Inhaled corticosteroids (ICS) have limited efficacy in reducing chronic obstructive pulmonary disease (COPD) exacerbations and increase pneumonia risk, through unknown mechanisms. Rhinoviruses precipitate most exacerbations and increase susceptibility to secondary bacterial infections. Here, we show that the ICS fluticasone propionate (FP) impairs innate and acquired antiviral immune responses leading to delayed virus clearance and previously unrecognised adverse effects of enhanced mucus, impaired antimicrobial peptide secretion and increased pulmonary bacterial load during virus-induced exacerbations.

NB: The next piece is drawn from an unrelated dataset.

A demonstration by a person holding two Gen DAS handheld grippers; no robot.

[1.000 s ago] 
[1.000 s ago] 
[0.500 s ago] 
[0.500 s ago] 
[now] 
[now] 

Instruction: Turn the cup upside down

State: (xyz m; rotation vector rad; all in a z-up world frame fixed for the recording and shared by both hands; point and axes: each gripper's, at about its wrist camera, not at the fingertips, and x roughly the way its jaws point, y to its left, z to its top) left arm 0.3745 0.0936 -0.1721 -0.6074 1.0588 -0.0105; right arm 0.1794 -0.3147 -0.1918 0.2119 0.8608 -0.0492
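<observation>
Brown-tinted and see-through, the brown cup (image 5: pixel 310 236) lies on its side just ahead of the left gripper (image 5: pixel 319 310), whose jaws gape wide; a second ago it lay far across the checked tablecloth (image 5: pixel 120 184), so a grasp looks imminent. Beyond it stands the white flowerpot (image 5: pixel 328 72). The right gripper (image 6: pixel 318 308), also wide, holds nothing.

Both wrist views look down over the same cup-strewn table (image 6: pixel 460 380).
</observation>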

Exogenous interferon-β reverses these effects. FP suppression of interferon may occur through inhibition of TLR3- and RIG-I virus-sensing pathways. Mice deficient in the type I interferon-α/β receptor (IFNAR1−/−) have suppressed antimicrobial peptide and enhanced mucin responses to rhinovirus infection. This study identifies type I interferon as a central regulator of antibacterial immunity and mucus production. Suppression of interferon by ICS during virus-induced COPD exacerbations likely mediates pneumonia risk and raises suggestion that inhaled interferon-β therapy may protect.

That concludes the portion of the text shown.